EXERCISE PROMPT — Below this line are records; write out exactly the lines from the one containing "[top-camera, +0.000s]" through the one containing "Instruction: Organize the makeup", with the pictures left out.

━━━ SUPPLIED INFORMATION

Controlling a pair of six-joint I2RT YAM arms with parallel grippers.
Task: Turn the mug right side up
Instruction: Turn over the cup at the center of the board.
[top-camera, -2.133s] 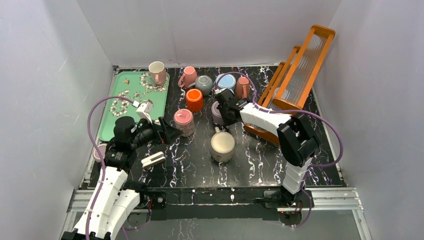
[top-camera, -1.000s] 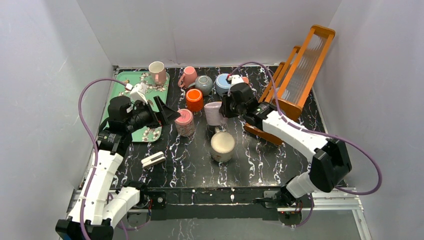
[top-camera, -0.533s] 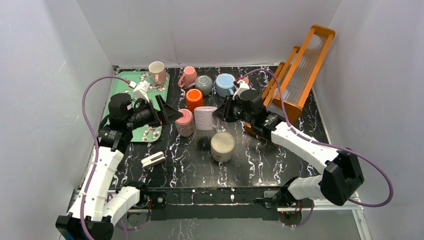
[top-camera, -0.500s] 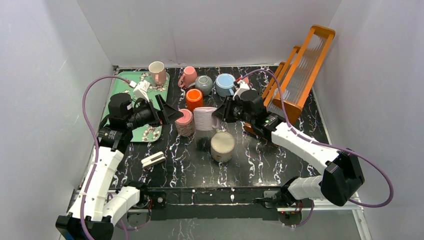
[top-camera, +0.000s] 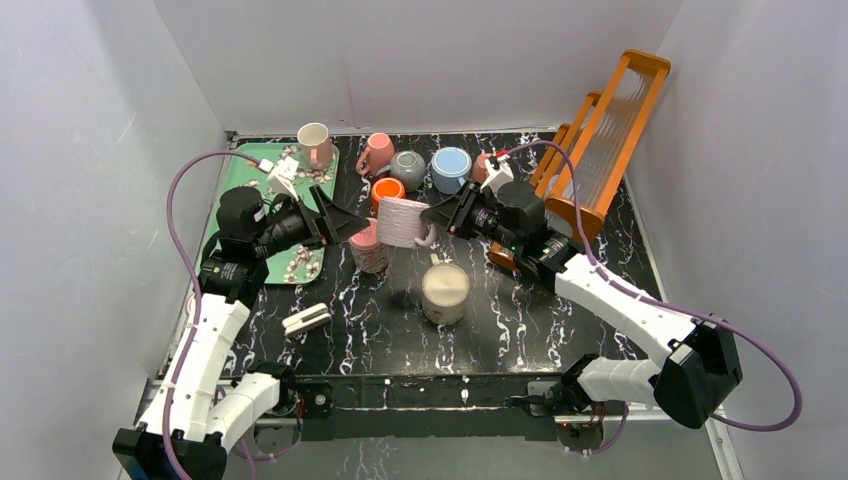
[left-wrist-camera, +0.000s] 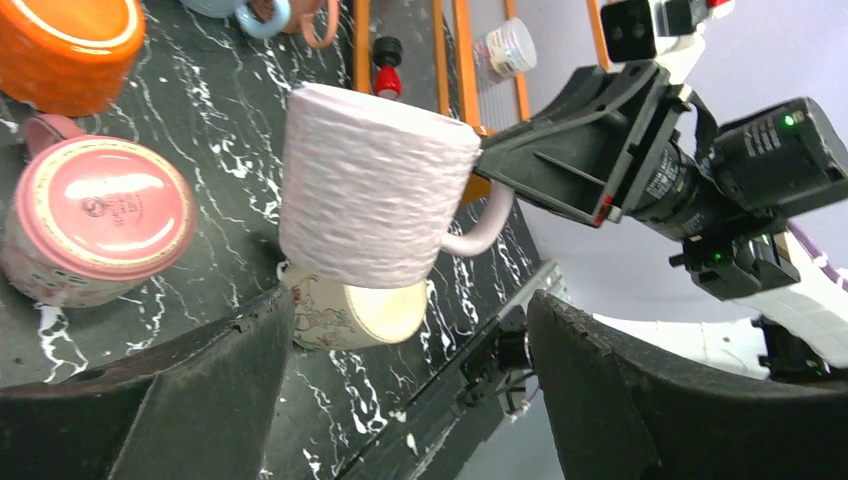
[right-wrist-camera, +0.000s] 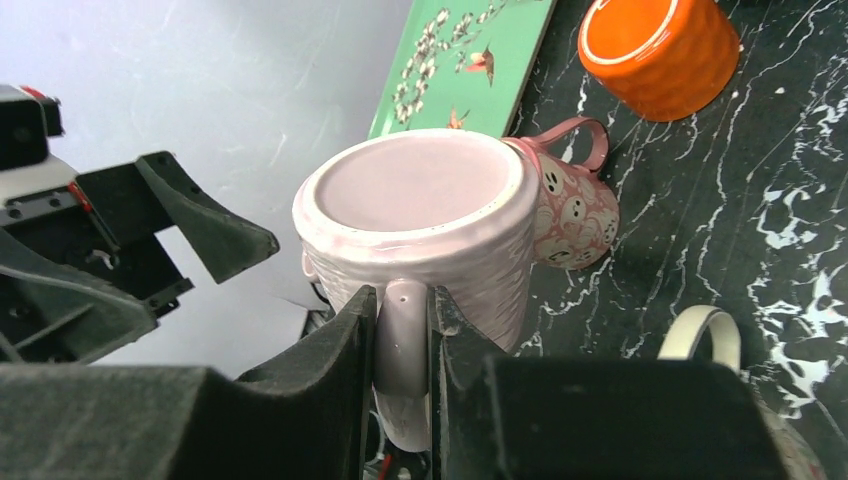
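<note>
A pale pink ribbed mug (top-camera: 402, 222) hangs in the air above the middle of the table, tipped on its side. My right gripper (top-camera: 440, 218) is shut on its handle (right-wrist-camera: 403, 330), one finger on each side. The right wrist view shows a flat end of the mug (right-wrist-camera: 420, 185) turned toward the left arm. My left gripper (top-camera: 340, 222) is open just left of the mug, its wide jaws facing it without touching. In the left wrist view the mug (left-wrist-camera: 370, 185) floats beyond my left gripper (left-wrist-camera: 410, 300).
A cream mug (top-camera: 445, 290) stands bottom up under the held mug. A pink mug (top-camera: 368, 248) and an orange mug (top-camera: 388, 190) sit close by. Behind are several more mugs, a green tray (top-camera: 255, 190) at left, an orange rack (top-camera: 600, 130) at right and a white clip (top-camera: 307, 319).
My right arm lifted the pale pink mug off the table, carried it left and tipped it over. The left gripper rose toward it and its jaws narrowed a little.
</note>
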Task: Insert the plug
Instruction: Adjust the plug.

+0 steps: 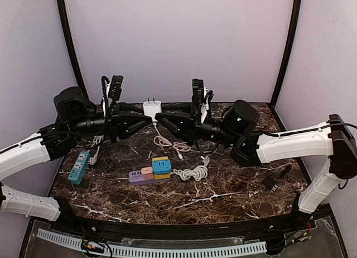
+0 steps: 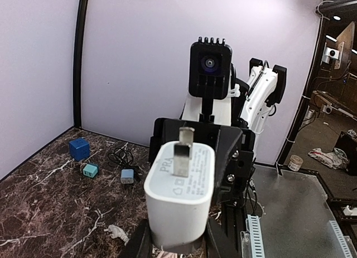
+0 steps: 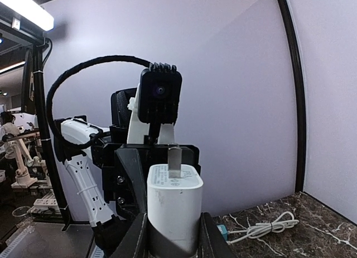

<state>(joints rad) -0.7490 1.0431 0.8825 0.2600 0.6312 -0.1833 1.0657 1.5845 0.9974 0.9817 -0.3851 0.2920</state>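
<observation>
Above the desk (image 1: 223, 202), holding the white charger (image 1: 152, 109) clamped in the left hand (image 2: 173, 244) and the right hand (image 3: 173, 242) (prongs (image 2: 183, 152) pointing up), confirming a firm right-side pinch before loosening the left, then turning the prongs toward the power strip (image 1: 150, 171).

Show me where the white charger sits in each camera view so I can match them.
Top external: white charger, upper centre of the picture.
Left wrist: charger at bottom centre, large in the foreground.
Right wrist: charger at bottom centre, prongs up.
Shared landmark: the marble table.
</observation>
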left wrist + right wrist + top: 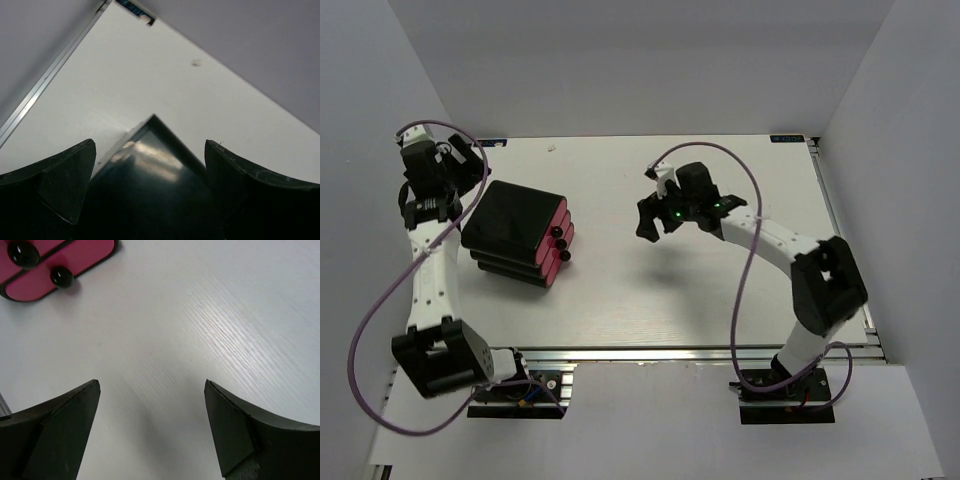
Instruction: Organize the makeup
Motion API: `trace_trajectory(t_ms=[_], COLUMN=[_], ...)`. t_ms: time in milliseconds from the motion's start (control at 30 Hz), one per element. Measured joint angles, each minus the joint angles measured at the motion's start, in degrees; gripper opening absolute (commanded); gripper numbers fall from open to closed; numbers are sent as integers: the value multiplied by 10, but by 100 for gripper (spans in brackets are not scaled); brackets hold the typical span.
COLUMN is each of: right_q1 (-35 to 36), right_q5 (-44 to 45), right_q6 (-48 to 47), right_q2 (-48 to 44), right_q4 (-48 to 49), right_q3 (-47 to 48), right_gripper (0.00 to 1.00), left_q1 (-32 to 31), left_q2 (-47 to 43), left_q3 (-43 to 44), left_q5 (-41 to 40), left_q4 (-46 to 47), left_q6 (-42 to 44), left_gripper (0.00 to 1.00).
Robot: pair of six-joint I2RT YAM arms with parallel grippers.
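No makeup shows in any view. The black box with pink drawers [515, 232] stands left of the table's middle, its drawer fronts [55, 262] and black knobs facing right. My left gripper [468, 165] hovers at the box's far left corner, open. In the left wrist view that glossy black corner [150, 170] sits between the spread fingers of the left gripper [150, 142] without touching them. My right gripper [648, 218] hangs over bare table to the right of the box. It is open and nothing lies between the fingers of the right gripper [151, 382].
White walls close in the table [650, 300] at the back and on both sides. A metal rail [840, 215] runs along the right edge and another along the near edge, where both arm bases are bolted.
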Motion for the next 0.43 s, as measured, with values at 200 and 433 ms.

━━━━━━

SOLUTION —
[top-camera, +0.000s] 
[left-wrist-camera, +0.000s] 
[right-wrist-camera, +0.000s] 
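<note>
A pale pink ribbed mug (top-camera: 402, 222) hangs in the air above the middle of the table, tipped on its side. My right gripper (top-camera: 440, 218) is shut on its handle (right-wrist-camera: 403, 330), one finger on each side. The right wrist view shows a flat end of the mug (right-wrist-camera: 420, 185) turned toward the left arm. My left gripper (top-camera: 340, 222) is open just left of the mug, its wide jaws facing it without touching. In the left wrist view the mug (left-wrist-camera: 370, 185) floats beyond my left gripper (left-wrist-camera: 410, 300).
A cream mug (top-camera: 445, 290) stands bottom up under the held mug. A pink mug (top-camera: 368, 248) and an orange mug (top-camera: 388, 190) sit close by. Behind are several more mugs, a green tray (top-camera: 255, 190) at left, an orange rack (top-camera: 600, 130) at right and a white clip (top-camera: 307, 319).
My right arm lifted the pale pink mug off the table, carried it left and tipped it over. The left gripper rose toward it and its jaws narrowed a little.
</note>
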Task: Insert the plug
Instruction: Adjust the plug.

+0 steps: 
+0 steps: 
+0 steps: 

<state>(joints rad) -0.7490 1.0431 0.8825 0.2600 0.6312 -0.1833 1.0657 1.5845 0.9974 0.9817 -0.3851 0.2920</state>
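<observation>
Above the desk (image 1: 223, 202), holding the white charger (image 1: 152, 109) clamped in the left hand (image 2: 173, 244) and the right hand (image 3: 173, 242) (prongs (image 2: 183, 152) pointing up), confirming a firm right-side pinch before loosening the left, then turning the prongs toward the power strip (image 1: 150, 171).

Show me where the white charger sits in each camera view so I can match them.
Top external: white charger, upper centre of the picture.
Left wrist: charger at bottom centre, large in the foreground.
Right wrist: charger at bottom centre, prongs up.
Shared landmark: the marble table.
</observation>
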left wrist + right wrist + top: 
Instruction: Organize the makeup

There is no more to add to the answer.